Re: VNode Streaming Math

2016-10-12 Thread Vladimir Yudovin
Hi,



Calculation in general is very simple - each node keeps 
replication_factor/number_of_nodes part of data (number of replicas is spread 
over all nodes). I.e. If you have 100 nodes and replication factor is three 
each node keeps 0.03 of table size. 



But you can go even with more simple approach - each node keeps more or less 
the same amount of date. If you add new node to cluster it should get the same 
data volume that is stored on any other node. 

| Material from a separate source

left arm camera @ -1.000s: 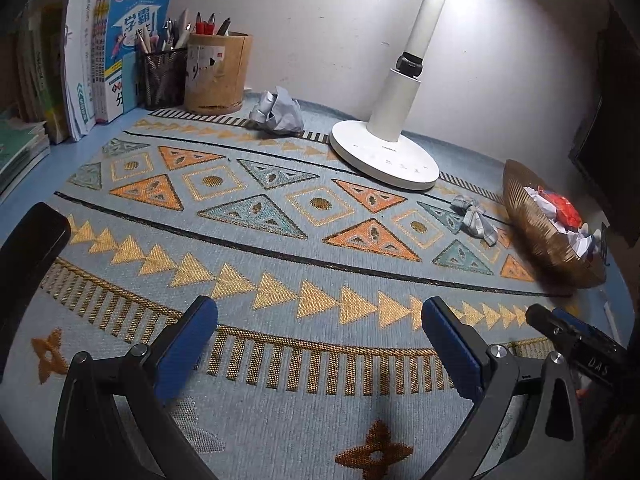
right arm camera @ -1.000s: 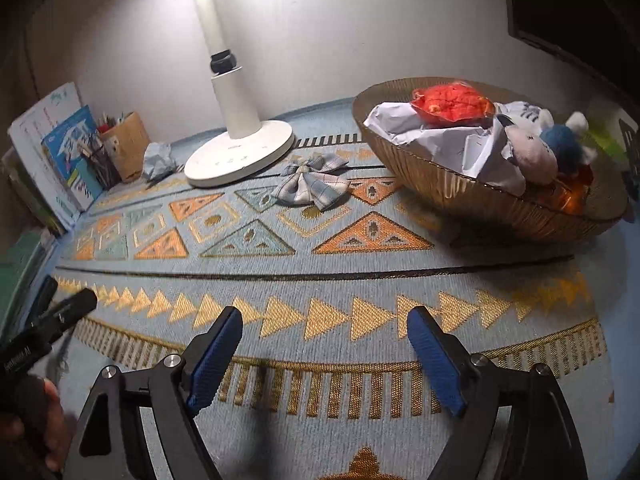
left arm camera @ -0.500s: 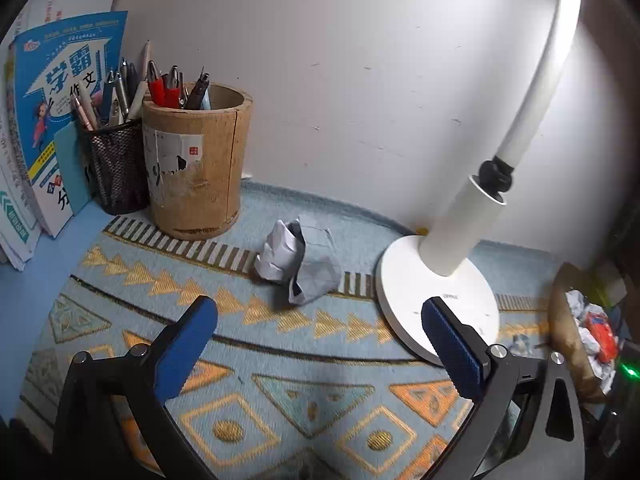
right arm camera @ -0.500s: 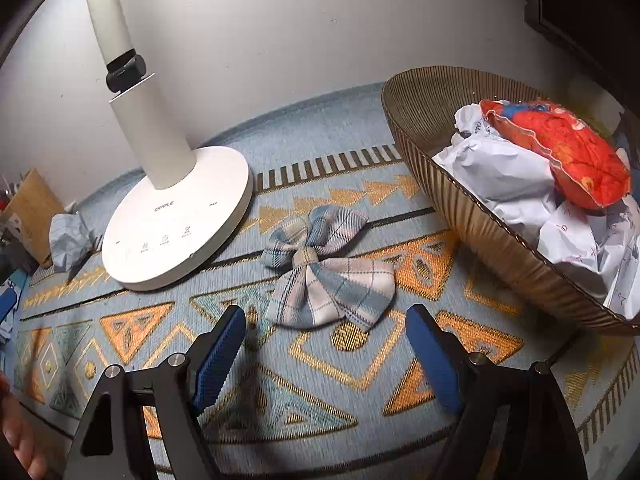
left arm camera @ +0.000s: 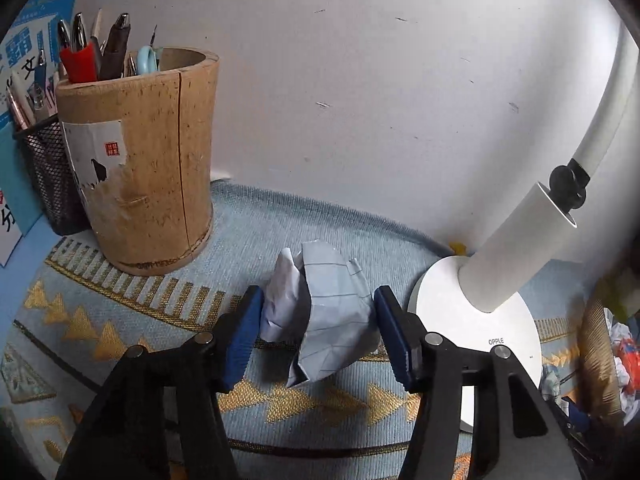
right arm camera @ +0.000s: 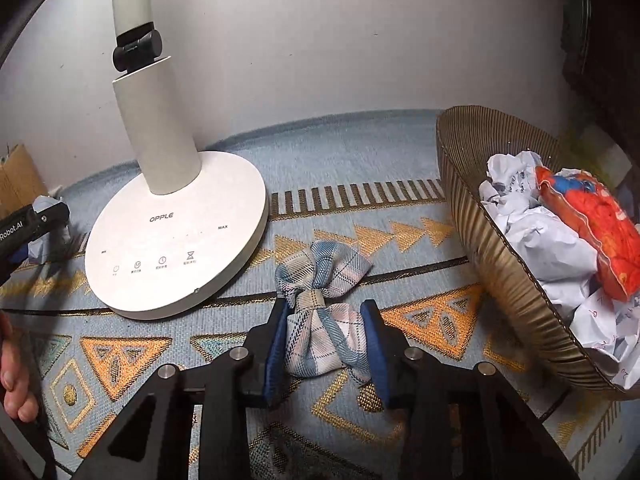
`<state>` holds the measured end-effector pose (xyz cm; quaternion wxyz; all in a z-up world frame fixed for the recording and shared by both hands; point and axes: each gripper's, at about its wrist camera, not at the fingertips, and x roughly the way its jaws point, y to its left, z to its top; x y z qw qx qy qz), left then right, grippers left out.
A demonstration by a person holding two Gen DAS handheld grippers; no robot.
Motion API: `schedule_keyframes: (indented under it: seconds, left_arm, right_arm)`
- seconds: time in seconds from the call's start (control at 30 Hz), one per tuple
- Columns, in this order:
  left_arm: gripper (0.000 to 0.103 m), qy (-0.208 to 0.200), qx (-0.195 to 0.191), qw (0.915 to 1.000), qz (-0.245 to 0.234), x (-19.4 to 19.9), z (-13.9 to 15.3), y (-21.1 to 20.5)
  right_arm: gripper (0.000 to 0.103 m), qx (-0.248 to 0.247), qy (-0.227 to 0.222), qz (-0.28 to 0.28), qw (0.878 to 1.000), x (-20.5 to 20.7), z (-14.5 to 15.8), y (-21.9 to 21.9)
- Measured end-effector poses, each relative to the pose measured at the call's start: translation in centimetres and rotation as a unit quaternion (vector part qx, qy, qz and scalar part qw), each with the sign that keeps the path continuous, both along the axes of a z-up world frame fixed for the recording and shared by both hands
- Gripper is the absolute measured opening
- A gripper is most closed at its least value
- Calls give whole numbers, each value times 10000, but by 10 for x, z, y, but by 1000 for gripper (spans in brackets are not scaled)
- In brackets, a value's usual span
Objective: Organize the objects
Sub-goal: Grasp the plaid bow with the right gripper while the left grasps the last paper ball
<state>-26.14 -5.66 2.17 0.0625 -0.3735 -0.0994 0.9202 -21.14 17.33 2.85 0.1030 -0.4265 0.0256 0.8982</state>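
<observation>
The left gripper (left arm camera: pixel 318 336) has just been closing, and its blue pads now pinch the crumpled lined paper (left arm camera: pixel 324 320) from both sides; that paper lies on the patterned mat (left arm camera: pixel 256 236) just left of the white lamp base (left arm camera: pixel 472 320), with the wooden pen holder (left arm camera: pixel 144 160) farther back to the left of the lamp. The right gripper (right arm camera: pixel 326 350) has likewise just been closing and clamps the near half of the plaid fabric bow (right arm camera: pixel 320 304), which lies on the mat just right of the lamp base. Farther right of the lamp, well apart from it, the ribbed basket (right arm camera: pixel 480 240) holds crumpled papers (right arm camera: pixel 532 236) and an orange packet (right arm camera: pixel 592 224).
</observation>
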Motion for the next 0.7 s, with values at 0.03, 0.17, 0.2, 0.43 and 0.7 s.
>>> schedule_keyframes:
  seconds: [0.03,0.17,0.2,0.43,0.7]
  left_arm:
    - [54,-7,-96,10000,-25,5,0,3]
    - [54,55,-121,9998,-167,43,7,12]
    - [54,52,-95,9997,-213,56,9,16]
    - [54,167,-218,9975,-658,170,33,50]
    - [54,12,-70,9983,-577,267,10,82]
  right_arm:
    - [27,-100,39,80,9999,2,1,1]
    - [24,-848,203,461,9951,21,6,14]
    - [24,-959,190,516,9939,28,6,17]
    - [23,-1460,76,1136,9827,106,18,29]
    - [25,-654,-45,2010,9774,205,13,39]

Best regards, Vladimir Yudovin, 

Winguzone - Hosted Cloud Cassandra on Azure and SoftLayer.
Launch your cluster in minutes.






 On Wed, 12 Oct 2016 12:13:25 -0400Anubhav Kale 
anubhav.k...@microsoft.com wrote 




Hello,

 

Suppose I have a 100 node ring, with num_tokens=32 (thus, 32 VNodes per 
physical machine). Assume this cluster has just one keyspace having one table. 
There are 10 SS Tables on each node, and size on disk is 10GB on each node. For 
simplicity, assume each SSTable is 1GB.

 

Now, a node went down, and I need to rebuild it. Can you please explain to me 
the math around how many SS Table files (and size) each node would stream to 
this node ? How does that math change as #VNodes change ?

 

I am looking for rough calculations to understand this process better. I am 
guessing I might have missed some variables in here (amount of data per token 
range ?), so please let me know that too !

 

Thanks much !









VNode Streaming Math

2016-10-12 Thread Anubhav Kale
Hello,

Suppose I have a 100 node ring, with num_tokens=32 (thus, 32 VNodes per 
physical machine). Assume this cluster has just one keyspace having one table. 
There are 10 SS Tables on each node, and size on disk is 10GB on each node. For 
simplicity, assume each SSTable is 1GB.

Now, a node went down, and I need to rebuild it. Can you please explain to me 
the math around how many SS Table files (and size) each node would stream to 
this node ? How does that math change as #VNodes change ?

I am looking for rough calculations to understand this process better. I am 
guessing I might have missed some variables in here (amount of data per token 
range ?), so please let me know that too !

Thanks much !